One range is to be output from the listing below, exactly as written: the line with "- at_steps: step" to the line with "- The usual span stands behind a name", both kept.

[EXERCISE DATA]:
════════════════════
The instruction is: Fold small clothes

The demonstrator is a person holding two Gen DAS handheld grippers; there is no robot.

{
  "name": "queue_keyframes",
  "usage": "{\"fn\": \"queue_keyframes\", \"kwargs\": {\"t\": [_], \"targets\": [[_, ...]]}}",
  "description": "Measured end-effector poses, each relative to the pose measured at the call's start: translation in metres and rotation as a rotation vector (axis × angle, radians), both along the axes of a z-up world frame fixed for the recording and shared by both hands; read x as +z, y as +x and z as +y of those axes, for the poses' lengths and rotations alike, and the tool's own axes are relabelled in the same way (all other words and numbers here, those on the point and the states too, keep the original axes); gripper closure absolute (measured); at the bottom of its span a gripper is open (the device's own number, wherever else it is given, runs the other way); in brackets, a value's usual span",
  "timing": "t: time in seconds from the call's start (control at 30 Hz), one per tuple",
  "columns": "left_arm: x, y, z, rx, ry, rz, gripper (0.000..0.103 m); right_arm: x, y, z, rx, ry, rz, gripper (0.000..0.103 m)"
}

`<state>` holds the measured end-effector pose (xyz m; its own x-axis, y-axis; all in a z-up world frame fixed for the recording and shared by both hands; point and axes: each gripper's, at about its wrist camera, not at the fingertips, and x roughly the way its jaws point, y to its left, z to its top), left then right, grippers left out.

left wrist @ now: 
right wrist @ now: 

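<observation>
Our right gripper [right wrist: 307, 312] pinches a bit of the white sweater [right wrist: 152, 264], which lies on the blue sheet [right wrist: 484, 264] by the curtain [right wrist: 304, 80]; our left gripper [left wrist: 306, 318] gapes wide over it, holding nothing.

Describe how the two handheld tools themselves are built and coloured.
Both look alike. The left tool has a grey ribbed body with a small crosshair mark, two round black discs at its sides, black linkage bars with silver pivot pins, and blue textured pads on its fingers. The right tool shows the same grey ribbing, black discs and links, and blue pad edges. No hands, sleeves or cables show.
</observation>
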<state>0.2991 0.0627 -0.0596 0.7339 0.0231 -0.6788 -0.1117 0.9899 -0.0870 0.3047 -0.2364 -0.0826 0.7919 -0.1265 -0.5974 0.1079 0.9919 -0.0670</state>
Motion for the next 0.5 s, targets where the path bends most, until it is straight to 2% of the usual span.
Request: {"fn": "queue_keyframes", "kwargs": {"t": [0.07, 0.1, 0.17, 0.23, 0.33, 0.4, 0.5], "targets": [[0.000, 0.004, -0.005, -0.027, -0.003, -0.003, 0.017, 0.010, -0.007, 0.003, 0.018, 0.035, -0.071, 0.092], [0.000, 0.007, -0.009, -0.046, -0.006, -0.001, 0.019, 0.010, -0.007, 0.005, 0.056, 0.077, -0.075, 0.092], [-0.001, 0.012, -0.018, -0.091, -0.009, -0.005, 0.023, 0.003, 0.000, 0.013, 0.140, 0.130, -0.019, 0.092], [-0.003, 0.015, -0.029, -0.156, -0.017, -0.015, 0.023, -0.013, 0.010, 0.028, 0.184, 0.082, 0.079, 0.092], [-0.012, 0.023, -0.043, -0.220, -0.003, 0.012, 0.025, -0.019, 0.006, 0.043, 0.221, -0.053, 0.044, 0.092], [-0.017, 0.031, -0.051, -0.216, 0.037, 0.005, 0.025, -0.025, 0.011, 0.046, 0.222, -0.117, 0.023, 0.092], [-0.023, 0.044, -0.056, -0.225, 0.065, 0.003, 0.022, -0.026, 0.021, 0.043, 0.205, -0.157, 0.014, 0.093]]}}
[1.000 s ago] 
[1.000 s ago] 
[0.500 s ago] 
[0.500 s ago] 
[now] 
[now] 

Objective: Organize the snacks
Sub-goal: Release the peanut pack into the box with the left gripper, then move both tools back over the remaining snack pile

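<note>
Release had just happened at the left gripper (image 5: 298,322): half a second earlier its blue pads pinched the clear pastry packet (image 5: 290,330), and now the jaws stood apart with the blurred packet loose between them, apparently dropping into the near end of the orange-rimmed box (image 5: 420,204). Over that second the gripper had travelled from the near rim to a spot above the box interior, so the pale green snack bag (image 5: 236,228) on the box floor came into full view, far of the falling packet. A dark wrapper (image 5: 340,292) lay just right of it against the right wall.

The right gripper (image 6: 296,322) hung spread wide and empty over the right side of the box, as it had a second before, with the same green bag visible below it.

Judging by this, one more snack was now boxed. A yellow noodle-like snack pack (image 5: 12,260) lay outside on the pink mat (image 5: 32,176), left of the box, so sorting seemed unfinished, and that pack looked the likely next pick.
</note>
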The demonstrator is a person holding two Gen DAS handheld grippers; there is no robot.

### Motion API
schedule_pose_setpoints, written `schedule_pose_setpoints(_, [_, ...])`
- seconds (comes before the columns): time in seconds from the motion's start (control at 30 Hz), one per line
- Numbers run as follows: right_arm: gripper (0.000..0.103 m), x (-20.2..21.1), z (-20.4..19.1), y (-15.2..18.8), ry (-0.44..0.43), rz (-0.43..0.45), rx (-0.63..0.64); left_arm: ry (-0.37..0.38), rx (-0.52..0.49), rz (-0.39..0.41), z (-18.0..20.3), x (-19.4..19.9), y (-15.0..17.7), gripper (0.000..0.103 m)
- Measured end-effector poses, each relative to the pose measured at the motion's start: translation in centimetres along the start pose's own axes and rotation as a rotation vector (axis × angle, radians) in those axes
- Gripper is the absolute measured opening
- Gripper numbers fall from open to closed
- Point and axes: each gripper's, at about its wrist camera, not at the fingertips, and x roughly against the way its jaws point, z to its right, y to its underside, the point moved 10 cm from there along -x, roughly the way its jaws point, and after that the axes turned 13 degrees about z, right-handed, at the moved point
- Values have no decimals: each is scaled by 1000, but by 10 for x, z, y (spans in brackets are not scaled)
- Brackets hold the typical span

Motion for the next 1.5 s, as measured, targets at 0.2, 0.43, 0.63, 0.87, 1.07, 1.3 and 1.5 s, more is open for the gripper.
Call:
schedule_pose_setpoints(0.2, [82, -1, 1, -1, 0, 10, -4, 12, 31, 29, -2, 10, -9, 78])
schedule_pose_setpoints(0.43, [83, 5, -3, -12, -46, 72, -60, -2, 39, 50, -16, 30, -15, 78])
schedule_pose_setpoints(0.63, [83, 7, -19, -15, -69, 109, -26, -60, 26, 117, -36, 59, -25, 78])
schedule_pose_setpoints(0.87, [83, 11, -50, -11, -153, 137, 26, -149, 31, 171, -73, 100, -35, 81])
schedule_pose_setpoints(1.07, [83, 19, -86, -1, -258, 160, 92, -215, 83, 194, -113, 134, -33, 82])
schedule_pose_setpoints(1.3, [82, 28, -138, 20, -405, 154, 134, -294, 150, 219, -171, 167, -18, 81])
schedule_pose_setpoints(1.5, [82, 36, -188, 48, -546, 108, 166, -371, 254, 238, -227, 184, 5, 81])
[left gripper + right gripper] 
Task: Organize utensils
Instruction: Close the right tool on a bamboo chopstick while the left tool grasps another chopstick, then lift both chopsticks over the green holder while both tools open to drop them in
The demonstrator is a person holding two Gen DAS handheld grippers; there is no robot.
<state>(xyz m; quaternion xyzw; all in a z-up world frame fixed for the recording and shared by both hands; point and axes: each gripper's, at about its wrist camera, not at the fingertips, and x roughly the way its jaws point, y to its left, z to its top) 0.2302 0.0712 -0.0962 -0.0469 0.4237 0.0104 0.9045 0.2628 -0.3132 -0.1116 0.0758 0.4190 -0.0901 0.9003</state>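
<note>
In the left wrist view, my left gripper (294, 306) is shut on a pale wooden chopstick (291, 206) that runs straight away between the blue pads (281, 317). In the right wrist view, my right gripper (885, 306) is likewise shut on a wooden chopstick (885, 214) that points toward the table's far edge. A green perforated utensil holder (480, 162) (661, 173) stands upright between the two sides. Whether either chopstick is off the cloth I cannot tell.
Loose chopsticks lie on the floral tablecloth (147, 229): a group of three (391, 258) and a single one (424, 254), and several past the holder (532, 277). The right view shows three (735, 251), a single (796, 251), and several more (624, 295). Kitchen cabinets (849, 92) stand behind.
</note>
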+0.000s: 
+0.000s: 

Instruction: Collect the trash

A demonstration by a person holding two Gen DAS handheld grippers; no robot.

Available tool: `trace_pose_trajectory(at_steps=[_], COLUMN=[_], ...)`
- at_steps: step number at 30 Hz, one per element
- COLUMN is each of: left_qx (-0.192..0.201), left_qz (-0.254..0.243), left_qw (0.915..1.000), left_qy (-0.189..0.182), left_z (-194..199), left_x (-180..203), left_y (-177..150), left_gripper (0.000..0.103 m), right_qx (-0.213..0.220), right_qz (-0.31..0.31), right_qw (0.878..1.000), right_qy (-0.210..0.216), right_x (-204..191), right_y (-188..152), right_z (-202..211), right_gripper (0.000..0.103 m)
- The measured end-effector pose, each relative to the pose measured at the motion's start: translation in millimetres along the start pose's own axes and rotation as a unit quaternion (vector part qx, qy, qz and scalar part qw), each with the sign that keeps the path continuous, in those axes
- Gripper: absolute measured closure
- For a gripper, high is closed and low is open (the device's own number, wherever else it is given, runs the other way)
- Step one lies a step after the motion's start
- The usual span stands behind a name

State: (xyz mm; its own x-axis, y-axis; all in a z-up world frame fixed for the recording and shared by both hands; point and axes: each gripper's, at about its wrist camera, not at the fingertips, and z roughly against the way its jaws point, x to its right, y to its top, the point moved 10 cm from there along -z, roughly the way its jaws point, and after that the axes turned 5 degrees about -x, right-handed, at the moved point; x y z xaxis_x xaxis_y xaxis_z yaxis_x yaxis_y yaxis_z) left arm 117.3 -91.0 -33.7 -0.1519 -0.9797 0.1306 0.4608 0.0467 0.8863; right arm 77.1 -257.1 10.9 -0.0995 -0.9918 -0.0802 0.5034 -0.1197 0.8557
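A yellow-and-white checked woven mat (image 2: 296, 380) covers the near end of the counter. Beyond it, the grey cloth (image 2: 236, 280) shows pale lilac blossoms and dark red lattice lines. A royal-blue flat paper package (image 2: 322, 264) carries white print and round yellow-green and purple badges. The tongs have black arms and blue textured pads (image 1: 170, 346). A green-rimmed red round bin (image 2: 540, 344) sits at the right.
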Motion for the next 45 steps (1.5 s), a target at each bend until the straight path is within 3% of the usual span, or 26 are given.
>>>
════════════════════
[ANSWER FOR THIS EXERCISE]:
- at_steps: step number at 30 Hz, one per element
- COLUMN is each of: left_qx (-0.192..0.201), left_qz (-0.254..0.243), left_qw (0.915..1.000), left_qy (-0.189..0.182), left_z (-194..199), left_x (-180..203), left_y (-177..150), left_gripper (0.000..0.103 m), right_qx (-0.213..0.220), right_qz (-0.31..0.31), right_qw (0.878..1.000), right_qy (-0.210..0.216), right_x (-204..191), right_y (-188..152), right_z (-202..211), right_gripper (0.000..0.103 m)
- The measured end-effector pose, each relative to the pose measured at the motion's start: translation in millimetres along the start pose's own axes and rotation as a unit quaternion (vector part qx, qy, qz and scalar part qw), each with the sign that keeps the path continuous, in those axes
- Gripper: absolute measured closure
- For a gripper, high is closed and low is open (the device's own number, wherever else it is given, runs the other way)
- Step one lies a step after the motion's start
- The usual span stands behind a name

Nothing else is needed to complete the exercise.